WORK ORDER:
In the listing below, find the line containing "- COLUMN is" and the line containing "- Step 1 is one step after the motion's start". Repeat exactly those two lines and every line between them.

SUPPLIED MATERIAL:

———

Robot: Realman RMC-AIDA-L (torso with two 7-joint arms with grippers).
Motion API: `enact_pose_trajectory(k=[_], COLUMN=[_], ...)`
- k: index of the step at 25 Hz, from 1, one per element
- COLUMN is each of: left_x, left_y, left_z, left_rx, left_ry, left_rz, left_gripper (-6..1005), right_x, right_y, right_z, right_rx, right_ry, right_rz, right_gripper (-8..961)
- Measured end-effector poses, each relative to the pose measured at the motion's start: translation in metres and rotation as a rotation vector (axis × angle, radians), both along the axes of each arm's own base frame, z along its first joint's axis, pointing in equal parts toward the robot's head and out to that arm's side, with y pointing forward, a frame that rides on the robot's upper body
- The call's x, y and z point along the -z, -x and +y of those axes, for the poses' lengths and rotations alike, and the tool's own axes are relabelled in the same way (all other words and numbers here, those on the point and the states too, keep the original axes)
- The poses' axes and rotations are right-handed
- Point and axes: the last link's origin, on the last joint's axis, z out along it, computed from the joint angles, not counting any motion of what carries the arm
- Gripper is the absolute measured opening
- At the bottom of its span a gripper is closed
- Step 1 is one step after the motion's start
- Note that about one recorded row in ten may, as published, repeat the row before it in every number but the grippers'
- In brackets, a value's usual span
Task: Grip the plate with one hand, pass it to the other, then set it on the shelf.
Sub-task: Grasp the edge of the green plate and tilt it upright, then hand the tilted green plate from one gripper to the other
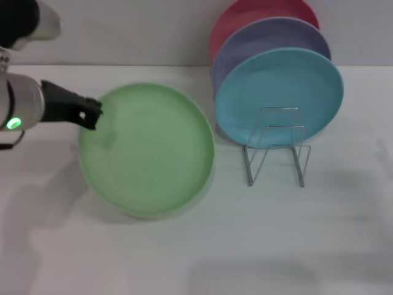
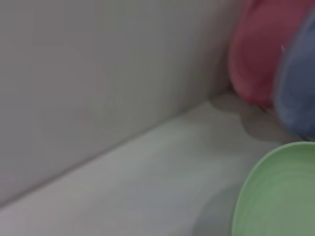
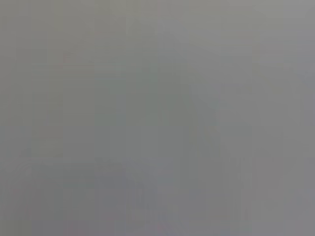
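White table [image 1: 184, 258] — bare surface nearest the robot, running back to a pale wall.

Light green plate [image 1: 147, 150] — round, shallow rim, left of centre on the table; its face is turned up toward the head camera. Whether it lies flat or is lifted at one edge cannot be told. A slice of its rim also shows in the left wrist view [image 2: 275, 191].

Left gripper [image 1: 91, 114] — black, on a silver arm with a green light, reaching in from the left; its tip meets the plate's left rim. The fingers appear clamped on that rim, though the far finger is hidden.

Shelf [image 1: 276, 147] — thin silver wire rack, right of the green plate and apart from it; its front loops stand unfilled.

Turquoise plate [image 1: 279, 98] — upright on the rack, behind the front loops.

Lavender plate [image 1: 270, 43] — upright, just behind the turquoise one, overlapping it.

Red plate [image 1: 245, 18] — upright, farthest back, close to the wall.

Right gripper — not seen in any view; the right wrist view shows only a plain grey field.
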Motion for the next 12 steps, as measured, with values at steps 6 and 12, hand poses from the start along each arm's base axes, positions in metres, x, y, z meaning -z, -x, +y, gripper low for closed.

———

WRITTEN ANSWER:
- COLUMN is each of: left_x, left_y, left_z, left_rx, left_ry, left_rz, left_gripper (-6..1005), right_x, right_y, right_z, right_rx, right_ry, right_rz, right_gripper (-8..961)
- Measured end-effector poses, each relative to the pose measured at the motion's start: translation in metres and rotation as a rotation vector (axis × angle, radians), both along the axes of each arm's own base frame, z along its first joint's axis, pointing in equal parts toward the robot's head and out to that arm's side, with y pointing forward, a frame that rides on the robot's upper body
- The call's x, y and z point along the -z, -x and +y of those axes, for the poses' lengths and rotations alike, and the tool's own axes are relabelled in the same way (all other words and numbers here, those on the point and the states too, keep the original axes)
- The poses' axes and rotations are right-handed
- Point and axes: the last link's origin, on the last joint's axis, z out along it, computed from the joint angles, not counting any motion of what carries the arm
- Gripper is the absolute measured opening
- At the bottom of its span a gripper is closed
- Step 1 is one step after the motion's start

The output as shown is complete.